3dem / relion

Image-processing software for cryo-electron microscopy
https://relion.readthedocs.io/en/latest/
GNU General Public License v2.0
447 stars 199 forks source link

Relion-5.0: GPU memory errors in Class3D on subtomograms #1061

Open pherepanov opened 9 months ago

pherepanov commented 9 months ago

I encountered several frustraiting issues when attempting 3D classification of subtomograms in Relion-5.0

1) when subtomograms are created in old style (i.e. with "2D stacks" option set to "NO"): 3D classification invariably fails with GPU memory errors:

ERROR: CudaCustomAllocator out of memory [requestedSpace: 3420000 B] [largestContinuousFreeSpace: 3359232 B] [totalFreeSpace: 6432256 B]

This happens whether initial model is provided or not. In this case, GPU memory cannot be an issue, since my particles are only 36^3 pixels, and I only have 5-10k of them (depending on the job). The corresponding run_XXX_data.star files have all low _rlnNrOfSignificantSamples values (all well under 2000). Limiting --maxsig at 2000 or 500 does not help; reducing number of threads to 1 does not help either. The job always fails with the same error at a random iteration: sometimes in the very beginning (iteration 1-2), and sometimes at iteration 6-7 or anywhere in between. Submitting a Continue on such a failed job produces an immediate crash with the exact same error. It seems that Relion asks for just a little bit more space than is available as "continuous space" on the GPUs. By contrast, the same jobs proceed without errors on CPUs.

Running Relion-5.0 3D classification in an old project created with relion-4beta fails on a job that runs beautifully with relion-4beta (commit a26bd4). Yet, on the same job, the stable version of relion-4 (commit 138b9c) fails with the same errors as does relion-5.0. (The same job still runs with relion-4.0beta as before, with the same results). Something must have happened between a26bd4 and 138b9c that causes GPU memory errors on pseudo subtomograms.

2) when subtomograms are extracted as 2D stacks, and 3D classification is started without initial model ("None" in the intial model field), 3D classification does not fail with an error and goes on to completion, but without generating any 3D volumes.
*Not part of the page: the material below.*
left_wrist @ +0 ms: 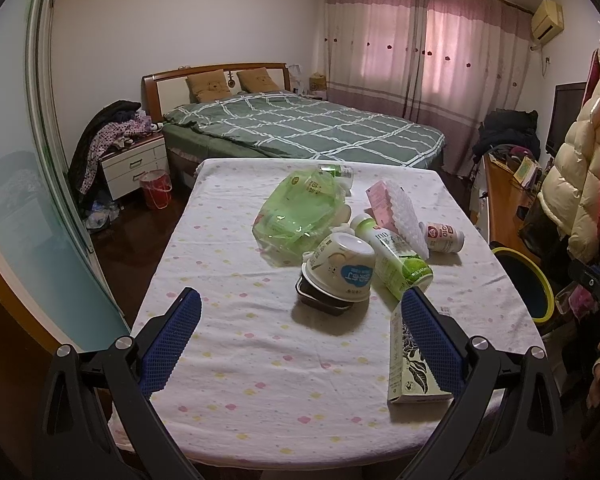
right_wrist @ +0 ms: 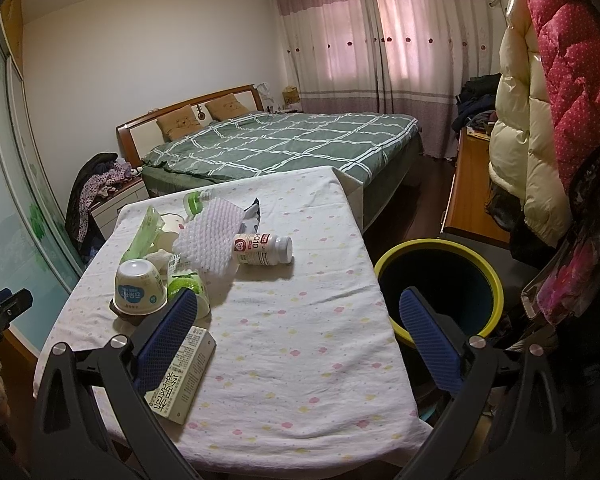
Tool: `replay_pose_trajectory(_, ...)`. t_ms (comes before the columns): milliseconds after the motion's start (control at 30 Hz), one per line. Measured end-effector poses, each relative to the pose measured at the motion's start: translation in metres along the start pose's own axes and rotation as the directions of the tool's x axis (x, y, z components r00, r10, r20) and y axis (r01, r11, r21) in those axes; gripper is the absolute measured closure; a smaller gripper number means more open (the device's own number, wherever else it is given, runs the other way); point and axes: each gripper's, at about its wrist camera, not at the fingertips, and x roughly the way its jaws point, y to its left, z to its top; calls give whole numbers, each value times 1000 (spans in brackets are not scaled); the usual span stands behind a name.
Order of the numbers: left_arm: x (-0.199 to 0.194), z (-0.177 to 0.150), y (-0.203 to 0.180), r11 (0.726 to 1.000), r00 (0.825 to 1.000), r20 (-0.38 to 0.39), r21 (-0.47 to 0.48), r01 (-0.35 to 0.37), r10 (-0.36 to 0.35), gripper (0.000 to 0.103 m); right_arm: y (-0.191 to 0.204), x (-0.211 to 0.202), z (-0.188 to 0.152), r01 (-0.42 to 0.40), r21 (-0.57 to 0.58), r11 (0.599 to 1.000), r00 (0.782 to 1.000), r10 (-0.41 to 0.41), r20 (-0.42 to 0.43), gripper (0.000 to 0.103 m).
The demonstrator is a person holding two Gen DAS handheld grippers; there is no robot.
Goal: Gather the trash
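The left tongs (left_wrist: 300, 328) hang wide open above the near part of the surface (left_wrist: 260, 380), with nothing between the blue pads. The right tongs (right_wrist: 300, 328) are spread just as wide and empty, straddling the right edge of the surface, with the yellow-rimmed bin (right_wrist: 496, 280) showing past the right pad.

Going left to right ahead of the left tongs, the green plastic bag (left_wrist: 300, 212) lies crumpled beyond the left pad. It is probably thin, floppy and slick, so pinching a bunched fold should serve better than a flat face.

Closer in, the upturned paper cup (left_wrist: 340, 268) with a blue label sits mouth down on a dark tray. It looks light and crushable; a gentle squeeze across its side wall seems the safe hold.

Touching the cup on its right, the green-and-white bottle (left_wrist: 396, 260) lies on its side. It is round and smooth, apt to roll, so gripping across its middle suits it.

Beyond the bottle rests the white bubbled foam sheet (left_wrist: 400, 212), seemingly soft and weightless, best taken by an edge.

The flat carton (left_wrist: 408, 364) with a leaf print lies right against the right pad, partly hidden by it. It appears stiff and light, and easy to clamp across its thin sides.

Farther off to the right lies the small white pill bottle (left_wrist: 444, 236), hard and likely to roll.
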Motion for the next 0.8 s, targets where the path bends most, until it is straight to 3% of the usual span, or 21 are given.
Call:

Instead, classes.mrcs are produced, which are stacks of 2D images (the stacks are made of the same number of 2D images as the number of 3D classes requested in the classification job). Is this an expected behaviour? Even when on good data, whcih would produce good classes, the 2D images are not very informative.
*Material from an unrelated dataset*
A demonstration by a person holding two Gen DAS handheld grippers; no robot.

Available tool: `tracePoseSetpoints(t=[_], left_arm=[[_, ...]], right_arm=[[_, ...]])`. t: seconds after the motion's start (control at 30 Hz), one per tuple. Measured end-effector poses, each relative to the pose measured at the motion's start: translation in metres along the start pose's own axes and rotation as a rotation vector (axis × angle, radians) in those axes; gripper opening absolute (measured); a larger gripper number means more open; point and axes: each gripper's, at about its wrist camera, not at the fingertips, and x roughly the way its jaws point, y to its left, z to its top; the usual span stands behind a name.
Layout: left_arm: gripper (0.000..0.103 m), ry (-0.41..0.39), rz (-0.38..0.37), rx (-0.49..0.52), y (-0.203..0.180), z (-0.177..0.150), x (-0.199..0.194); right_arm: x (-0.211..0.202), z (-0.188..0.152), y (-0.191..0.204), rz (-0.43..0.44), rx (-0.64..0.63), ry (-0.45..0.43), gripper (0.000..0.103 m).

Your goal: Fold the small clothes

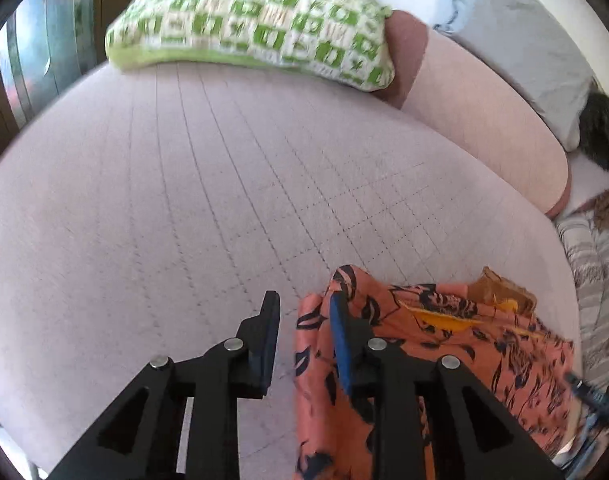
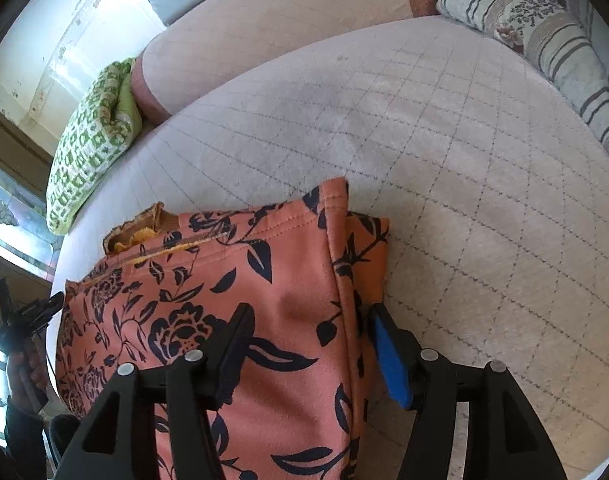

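Two open tools, floral garment (image 2: 264, 280), quilted bed (image 2: 444, 160)

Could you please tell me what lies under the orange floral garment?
The garment lies on the quilted bed cover. A mustard-brown layer peeks out at its far edge; how far it extends beneath is covered.

The folded garment (image 2: 240, 280) is laid on the quilted mattress cover (image 2: 444, 168), near its front edge. In the right wrist view, a patterned cushion (image 2: 92, 148) is set behind and to the garment's left, at the mattress edge. A long bolster (image 2: 272, 20) is placed along the back, and a striped pillow (image 2: 544, 40) lies at the far right.
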Motion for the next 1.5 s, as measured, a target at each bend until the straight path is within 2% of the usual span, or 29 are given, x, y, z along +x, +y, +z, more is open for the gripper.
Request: tracePoseSetpoints(t=[0.07, 0.13, 0.27, 0.4, 0.47, 0.53, 0.6, 0.67, 0.7, 0.73, 0.8, 0.9, 1.0, 1.1, 1.2, 1.23, 1.3, 1.4, 1.5], left_arm=[[0.024, 0.006, -0.045, 0.025, 0.000, -0.008, -0.011], [0.026, 0.022, -0.047, 0.087, -0.003, -0.019, -0.016], [0.026, 0.111, -0.038, 0.185, -0.011, -0.037, 0.006], [0.027, 0.105, -0.030, 0.250, -0.022, -0.016, 0.017], [0.032, 0.107, 0.017, 0.361, -0.036, -0.003, 0.029], [0.033, 0.110, 0.066, 0.470, -0.052, 0.004, 0.038], [0.033, 0.138, 0.060, 0.559, -0.066, 0.010, 0.050], [0.032, 0.173, 0.065, 0.592, -0.073, 0.013, 0.061], [0.014, 0.189, 0.070, 0.588, -0.072, 0.015, 0.066], [0.007, 0.210, 0.061, 0.578, -0.072, 0.017, 0.071], [0.007, 0.174, 0.035, 0.522, -0.066, 0.023, 0.065], [0.006, 0.040, -0.053, 0.288, -0.035, 0.031, 0.032], [0.007, 0.041, 0.009, 0.190, -0.014, 0.013, 0.043], [0.010, 0.067, -0.009, 0.170, -0.016, 0.005, 0.050], [0.037, 0.031, -0.026, 0.180, -0.024, 0.013, 0.039], [0.041, 0.010, -0.031, 0.180, -0.026, 0.016, 0.031], [0.044, -0.031, -0.050, 0.196, -0.032, 0.018, 0.010], [0.044, -0.051, -0.083, 0.241, -0.037, 0.001, -0.021], [0.044, -0.041, -0.118, 0.264, -0.033, -0.035, -0.050]], right_arm=[[-0.002, 0.000, -0.001, -0.002, 0.001, -0.004, 0.063], [-0.001, 0.001, 0.000, 0.003, -0.009, 0.000, 0.062], [0.006, 0.004, 0.001, 0.010, -0.011, 0.008, 0.062], [0.009, 0.002, 0.009, 0.005, -0.032, 0.012, 0.063], [0.010, 0.001, 0.010, 0.001, -0.041, 0.012, 0.063], [0.011, 0.001, 0.009, 0.006, -0.040, 0.013, 0.063], [0.012, 0.001, 0.008, 0.008, -0.041, 0.014, 0.063], [0.013, 0.001, 0.007, 0.007, -0.044, 0.015, 0.063], [0.014, 0.000, 0.007, 0.008, -0.046, 0.015, 0.063], [0.014, 0.000, 0.007, 0.008, -0.048, 0.015, 0.063], [0.014, 0.000, 0.006, 0.010, -0.051, 0.015, 0.063], [0.014, -0.001, 0.005, 0.018, -0.042, 0.007, 0.063], [0.014, -0.002, 0.003, 0.022, -0.029, -0.004, 0.064], [0.011, 0.000, 0.004, 0.023, -0.016, -0.002, 0.071], [0.001, 0.001, 0.007, 0.017, -0.014, -0.025, 0.071], [-0.006, 0.002, 0.008, 0.027, -0.007, -0.043, 0.071], [-0.017, 0.002, 0.013, 0.045, -0.011, -0.063, 0.071], [-0.028, -0.002, 0.026, 0.076, -0.044, -0.065, 0.071], [-0.034, -0.016, 0.038, 0.183, -0.069, -0.029, 0.071]])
3) However, when subtomograms are generated as 2D stacks, and 3D classification is started from an initial 3D model, Relion5 fails just as described above with the same GPU memory errors.

Environment:

Dataset:

Job options:

two examples (with and without initial model):

  `which relion_refine_mpi` --o Class3D/job187/run --i PseudoSubtomo/job157/particles.star --tomograms ReconstructTomograms/job055/tomograms.star --ref model.mrc --firstiter_cc --ini_high 60 --dont_combine_weights_via_disc --scratch_dir $TMPDIR --pool 3 --pad 2  --ctf --iter 35 --tau2_fudge 4 --particle_diameter 240 --K 5 --flatten_solvent --zero_mask --oversampling 1 --healpix_order 2 --offset_range 5 --offset_step 2 --sym C1 --norm --scale  --j 1 --gpu ""  --sigma_tilt 20 --sigma_psi 20 --pipeline_control Class3D/job187/
`which relion_refine_mpi` --o Class3D/job191/run --i PseudoSubtomo/job157/particles.star --tomograms ReconstructTomograms/job055/tomograms.star --ini_high 60 --dont_combine_weights_via_disc --scratch_dir $TMPDIR --pool 3 --pad 2  --ctf --iter 35 --tau2_fudge 4 --particle_diameter 240 --K 3 --flatten_solvent --zero_mask --oversampling 1 --healpix_order 2 --offset_range 5 --offset_step 2 --sym C1 --norm --scale  --j 1 --gpu ""  --sigma_tilt 10 --sigma_psi 10 --pipeline_control Class3D/job191/

Error message:

.... Expectation iteration 7 of 35 35/ 35 sec ............................................................~~(,,"> Maximization... 0/ 0 sec ............................................................~~(,,"> ERROR: CudaCustomAllocator out of memory [requestedSpace: 3420000 B] [largestContinuousFreeSpace: 3359232 B] [totalFreeSpace: 6432256 B] [3359232B] (3068928B) [3073024B] = 9501184B ERROR: CudaCustomAllocator out of memory [requestedSpace: 3420000 B] [largestContinuousFreeSpace: 3359232 B] [totalFreeSpace: 6432256 B] [3359232B] (3068928B) [3073024B] = 9501184B ERROR: CudaCustomAllocator out of memory [requestedSpace: 3420000 B] [largestContinuousFreeSpace: 3359232 B] [totalFreeSpace: 6432256 B] [3359232B] (3068928B) [3073024B] = 9501184B ERROR: CudaCustomAllocator out of memory [requestedSpace: 3420000 B] [largestContinuousFreeSpace: 3359232 B] [totalFreeSpace: 6432256 B] [3359232B] (3068928B) [3073024B] = 9501184B

**in: /camp/apps/misc/stp/sbstp/relion-5.0/src/acc/cuda/custom_allocator.cuh, line 539 ERROR:

You ran out of memory on the GPU(s).

Each MPI-rank running on a GPU increases the use of GPU-memory. Relion tries to distribute load over multiple GPUs to increase performance, but doing this in a general and memory-efficient way is difficult.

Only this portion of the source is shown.